Open dac514 opened this issue 5 years ago • 1 comments

Can someone help me understand what's going on here?

width-problem-1

I'm using the defaults, expecting width: "container" to do some magic for me, but it isn't. Any ideas?

Here's the test page:

  • https://dactest1.textopress.com/chapter/mathjax-common-html-problems/

(Note to future selves, test page is temporary, will disappear once problem is resolved)
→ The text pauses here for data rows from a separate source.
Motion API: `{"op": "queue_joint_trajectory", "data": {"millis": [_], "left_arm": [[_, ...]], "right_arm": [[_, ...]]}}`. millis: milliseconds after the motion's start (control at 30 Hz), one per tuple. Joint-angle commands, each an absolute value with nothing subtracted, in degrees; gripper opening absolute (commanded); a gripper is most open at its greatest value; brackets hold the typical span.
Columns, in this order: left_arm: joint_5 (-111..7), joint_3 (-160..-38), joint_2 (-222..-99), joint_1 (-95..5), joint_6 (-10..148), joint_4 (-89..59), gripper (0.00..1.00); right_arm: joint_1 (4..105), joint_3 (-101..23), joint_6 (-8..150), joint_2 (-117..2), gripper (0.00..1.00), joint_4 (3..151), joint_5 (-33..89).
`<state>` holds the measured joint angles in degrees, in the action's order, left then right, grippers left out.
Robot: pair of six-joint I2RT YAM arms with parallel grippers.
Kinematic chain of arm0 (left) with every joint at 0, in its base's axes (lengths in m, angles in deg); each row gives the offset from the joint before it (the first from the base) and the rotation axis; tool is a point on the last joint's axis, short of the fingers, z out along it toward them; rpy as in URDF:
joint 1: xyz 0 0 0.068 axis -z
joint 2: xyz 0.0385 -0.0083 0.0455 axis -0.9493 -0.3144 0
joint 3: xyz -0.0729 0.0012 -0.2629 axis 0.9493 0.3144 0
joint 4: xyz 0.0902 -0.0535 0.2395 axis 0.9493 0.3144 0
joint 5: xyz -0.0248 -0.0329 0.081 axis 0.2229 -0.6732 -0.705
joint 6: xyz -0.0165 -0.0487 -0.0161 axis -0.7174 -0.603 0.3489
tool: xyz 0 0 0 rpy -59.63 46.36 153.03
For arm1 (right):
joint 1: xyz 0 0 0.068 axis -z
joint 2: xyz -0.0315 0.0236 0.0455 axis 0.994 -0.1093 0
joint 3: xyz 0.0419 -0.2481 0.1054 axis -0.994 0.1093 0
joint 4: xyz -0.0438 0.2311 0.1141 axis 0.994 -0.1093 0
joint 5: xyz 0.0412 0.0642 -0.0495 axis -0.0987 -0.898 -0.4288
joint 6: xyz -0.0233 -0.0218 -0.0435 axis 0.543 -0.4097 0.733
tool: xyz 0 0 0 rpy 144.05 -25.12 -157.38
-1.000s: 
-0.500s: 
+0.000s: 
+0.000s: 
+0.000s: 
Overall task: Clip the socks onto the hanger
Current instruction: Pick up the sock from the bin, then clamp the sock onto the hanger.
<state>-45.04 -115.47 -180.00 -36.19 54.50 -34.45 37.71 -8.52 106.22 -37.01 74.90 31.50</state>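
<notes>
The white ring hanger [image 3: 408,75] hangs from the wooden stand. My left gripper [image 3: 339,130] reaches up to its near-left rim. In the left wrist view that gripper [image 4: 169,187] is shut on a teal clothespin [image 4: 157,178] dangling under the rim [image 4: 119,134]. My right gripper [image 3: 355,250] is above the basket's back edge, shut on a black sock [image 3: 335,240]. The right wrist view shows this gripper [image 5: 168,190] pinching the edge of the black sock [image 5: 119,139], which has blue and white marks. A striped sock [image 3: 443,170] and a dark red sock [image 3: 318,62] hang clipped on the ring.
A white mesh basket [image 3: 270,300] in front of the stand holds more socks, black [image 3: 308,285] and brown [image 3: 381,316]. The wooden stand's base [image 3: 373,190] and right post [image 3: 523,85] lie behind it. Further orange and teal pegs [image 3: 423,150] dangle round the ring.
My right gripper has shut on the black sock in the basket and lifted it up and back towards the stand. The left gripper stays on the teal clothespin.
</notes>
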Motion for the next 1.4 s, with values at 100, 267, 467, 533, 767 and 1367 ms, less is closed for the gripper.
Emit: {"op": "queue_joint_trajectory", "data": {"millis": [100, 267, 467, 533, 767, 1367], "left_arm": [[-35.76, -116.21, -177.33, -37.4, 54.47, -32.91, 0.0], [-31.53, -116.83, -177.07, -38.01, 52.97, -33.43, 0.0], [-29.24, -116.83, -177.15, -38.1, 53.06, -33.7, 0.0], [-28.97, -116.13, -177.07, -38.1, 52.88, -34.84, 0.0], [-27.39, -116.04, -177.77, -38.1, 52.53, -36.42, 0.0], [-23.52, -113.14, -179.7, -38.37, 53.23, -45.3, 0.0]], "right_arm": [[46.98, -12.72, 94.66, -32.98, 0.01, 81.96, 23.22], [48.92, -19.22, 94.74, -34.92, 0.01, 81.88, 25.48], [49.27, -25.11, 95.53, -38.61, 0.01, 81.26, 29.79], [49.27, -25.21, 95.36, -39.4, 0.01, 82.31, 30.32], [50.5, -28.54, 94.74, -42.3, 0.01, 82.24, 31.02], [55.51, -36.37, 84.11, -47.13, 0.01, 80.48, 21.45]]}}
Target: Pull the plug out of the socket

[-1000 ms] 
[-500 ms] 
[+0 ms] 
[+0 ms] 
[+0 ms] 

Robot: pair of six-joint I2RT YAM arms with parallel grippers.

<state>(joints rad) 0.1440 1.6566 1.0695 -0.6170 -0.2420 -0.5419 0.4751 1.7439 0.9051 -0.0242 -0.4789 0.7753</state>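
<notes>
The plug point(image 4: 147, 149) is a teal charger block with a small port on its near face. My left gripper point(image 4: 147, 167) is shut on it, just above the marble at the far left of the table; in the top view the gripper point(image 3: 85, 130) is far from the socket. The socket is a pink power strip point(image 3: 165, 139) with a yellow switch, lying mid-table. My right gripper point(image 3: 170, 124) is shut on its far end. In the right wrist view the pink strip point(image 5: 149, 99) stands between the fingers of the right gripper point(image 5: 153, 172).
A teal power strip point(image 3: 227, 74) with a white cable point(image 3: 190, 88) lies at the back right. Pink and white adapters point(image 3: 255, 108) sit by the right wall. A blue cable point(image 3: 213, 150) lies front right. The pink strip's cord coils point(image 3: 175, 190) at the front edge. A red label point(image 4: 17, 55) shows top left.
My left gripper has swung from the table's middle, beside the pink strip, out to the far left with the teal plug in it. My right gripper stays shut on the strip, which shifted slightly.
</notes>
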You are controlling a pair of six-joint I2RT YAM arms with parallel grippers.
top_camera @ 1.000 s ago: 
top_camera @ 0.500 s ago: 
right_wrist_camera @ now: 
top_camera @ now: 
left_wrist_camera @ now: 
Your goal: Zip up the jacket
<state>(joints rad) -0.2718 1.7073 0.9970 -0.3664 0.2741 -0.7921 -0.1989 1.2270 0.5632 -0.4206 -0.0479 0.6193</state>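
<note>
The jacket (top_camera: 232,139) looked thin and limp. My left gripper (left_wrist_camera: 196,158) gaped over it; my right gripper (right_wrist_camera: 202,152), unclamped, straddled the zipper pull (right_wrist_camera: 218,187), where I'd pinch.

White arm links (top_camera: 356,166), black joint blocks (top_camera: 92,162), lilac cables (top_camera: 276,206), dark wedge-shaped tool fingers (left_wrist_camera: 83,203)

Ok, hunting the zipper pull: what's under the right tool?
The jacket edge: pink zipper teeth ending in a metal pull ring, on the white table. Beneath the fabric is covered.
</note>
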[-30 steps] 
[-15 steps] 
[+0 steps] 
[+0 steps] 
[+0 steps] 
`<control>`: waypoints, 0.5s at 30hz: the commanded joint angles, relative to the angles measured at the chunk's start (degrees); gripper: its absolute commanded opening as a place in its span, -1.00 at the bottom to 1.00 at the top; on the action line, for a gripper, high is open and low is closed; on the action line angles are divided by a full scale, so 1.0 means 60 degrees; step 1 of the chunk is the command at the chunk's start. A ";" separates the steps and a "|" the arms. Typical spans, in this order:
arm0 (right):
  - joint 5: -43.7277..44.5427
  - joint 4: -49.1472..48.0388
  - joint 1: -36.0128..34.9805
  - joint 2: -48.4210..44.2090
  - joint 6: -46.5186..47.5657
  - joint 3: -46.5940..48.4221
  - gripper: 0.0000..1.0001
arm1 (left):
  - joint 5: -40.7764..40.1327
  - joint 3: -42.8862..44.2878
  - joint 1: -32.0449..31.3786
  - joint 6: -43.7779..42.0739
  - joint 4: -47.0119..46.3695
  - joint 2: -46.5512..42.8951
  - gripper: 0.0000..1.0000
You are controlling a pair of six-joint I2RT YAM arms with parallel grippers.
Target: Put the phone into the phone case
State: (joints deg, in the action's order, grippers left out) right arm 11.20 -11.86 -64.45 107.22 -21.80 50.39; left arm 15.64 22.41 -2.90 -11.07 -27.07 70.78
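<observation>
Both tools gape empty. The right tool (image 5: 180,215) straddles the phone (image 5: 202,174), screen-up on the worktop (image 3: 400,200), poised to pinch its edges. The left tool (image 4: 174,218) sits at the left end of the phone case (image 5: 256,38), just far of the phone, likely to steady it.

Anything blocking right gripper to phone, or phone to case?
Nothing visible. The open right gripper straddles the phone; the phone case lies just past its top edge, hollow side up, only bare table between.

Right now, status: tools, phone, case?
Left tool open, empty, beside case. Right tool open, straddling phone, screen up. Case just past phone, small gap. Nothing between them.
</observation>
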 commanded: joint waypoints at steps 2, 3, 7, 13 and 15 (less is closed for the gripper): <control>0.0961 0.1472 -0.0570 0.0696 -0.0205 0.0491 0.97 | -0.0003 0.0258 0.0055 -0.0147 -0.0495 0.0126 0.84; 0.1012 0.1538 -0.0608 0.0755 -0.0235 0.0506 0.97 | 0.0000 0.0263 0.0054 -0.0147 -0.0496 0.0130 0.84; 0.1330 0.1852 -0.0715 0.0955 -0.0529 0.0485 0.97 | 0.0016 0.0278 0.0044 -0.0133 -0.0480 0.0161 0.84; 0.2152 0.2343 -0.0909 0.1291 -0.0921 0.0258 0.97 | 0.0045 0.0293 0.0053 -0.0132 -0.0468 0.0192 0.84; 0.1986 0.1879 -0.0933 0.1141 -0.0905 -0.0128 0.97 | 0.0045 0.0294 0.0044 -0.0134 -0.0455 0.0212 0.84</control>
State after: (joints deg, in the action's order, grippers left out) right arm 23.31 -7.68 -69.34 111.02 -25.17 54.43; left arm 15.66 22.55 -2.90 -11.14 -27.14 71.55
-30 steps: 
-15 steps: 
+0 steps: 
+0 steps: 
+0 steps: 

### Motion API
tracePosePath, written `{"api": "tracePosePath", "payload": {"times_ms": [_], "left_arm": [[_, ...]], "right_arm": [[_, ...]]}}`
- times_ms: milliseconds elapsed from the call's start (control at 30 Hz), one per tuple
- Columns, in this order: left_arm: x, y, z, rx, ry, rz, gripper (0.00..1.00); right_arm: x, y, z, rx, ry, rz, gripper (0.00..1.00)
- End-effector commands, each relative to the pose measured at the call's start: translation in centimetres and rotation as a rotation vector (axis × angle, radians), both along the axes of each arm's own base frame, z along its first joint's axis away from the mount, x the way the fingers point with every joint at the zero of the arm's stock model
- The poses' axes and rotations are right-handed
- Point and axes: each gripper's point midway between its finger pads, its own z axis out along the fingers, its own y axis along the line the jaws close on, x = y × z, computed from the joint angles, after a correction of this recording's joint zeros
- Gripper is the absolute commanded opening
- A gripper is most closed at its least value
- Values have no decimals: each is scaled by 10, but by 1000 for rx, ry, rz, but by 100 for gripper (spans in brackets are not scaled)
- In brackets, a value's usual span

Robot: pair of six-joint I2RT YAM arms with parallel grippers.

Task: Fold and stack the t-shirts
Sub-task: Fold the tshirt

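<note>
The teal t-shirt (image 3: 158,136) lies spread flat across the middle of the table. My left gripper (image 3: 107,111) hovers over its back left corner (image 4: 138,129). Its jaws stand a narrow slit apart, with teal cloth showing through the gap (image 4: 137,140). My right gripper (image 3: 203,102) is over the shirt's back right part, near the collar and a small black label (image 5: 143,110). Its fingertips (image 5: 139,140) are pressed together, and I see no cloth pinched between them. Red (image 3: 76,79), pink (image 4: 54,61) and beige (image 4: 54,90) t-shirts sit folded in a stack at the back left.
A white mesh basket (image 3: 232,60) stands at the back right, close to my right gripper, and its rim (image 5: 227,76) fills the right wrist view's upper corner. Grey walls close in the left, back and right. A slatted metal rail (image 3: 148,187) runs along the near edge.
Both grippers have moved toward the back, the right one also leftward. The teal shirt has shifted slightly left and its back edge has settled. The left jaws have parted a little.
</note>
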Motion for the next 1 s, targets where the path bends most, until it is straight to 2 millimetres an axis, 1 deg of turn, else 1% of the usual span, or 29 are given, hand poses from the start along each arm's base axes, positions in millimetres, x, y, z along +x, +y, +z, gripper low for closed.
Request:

dac514 avatar Jul 04 '19 19:07 dac514

There are several things involved, here. First, math expressions can easily run over the width of a container, especially when those containers are relatively small, as in your example. MathJax will only break lines to fit the container when automatic line breaking is activated, which is not the case in your configuration. You would need to include

MathJax.Hub.Config({
  CommonHTML: {
    linebreaks: {
      automatic: true
    }
  }
});

in order to get automatic line breaks.

Note, however, that MathJax's line break algorithm is based on the MathML line breaking algorithm, which means that breaks only occur at certain places, namely at operators. MathJax does not break within a \text{} element, for example (unless there is math within that). So your explanations would not break even if you turn on line breaking. In addition, MathJax doesn't line break table cells very well, as it only breaks a cell if the cell is too wide for the container (without considering the widths of other cells in the table). So only first explanation would line break, and then it would break ti the full width of the container, not to the size of its column. Finally, automatic line breaking only occurs within displayed equations, and your expression is an in-line one, not a display expression, so it would not normally have automatic line breaks. In-line expressions only break when the entire expression is wider than the container, which is true in this case, but would not be true of an in-line expression near the right-hand side of the container, as with your (p - 1) = 0, which is moved to the next line in its entirety, rather than (say) breaking at the equal sign.

So this is the expected behavior of MathJax's current line breaking algorithm. Better handling of table cells and \text{} contents would be nice, but the result you are seeing is correct for the current implementation.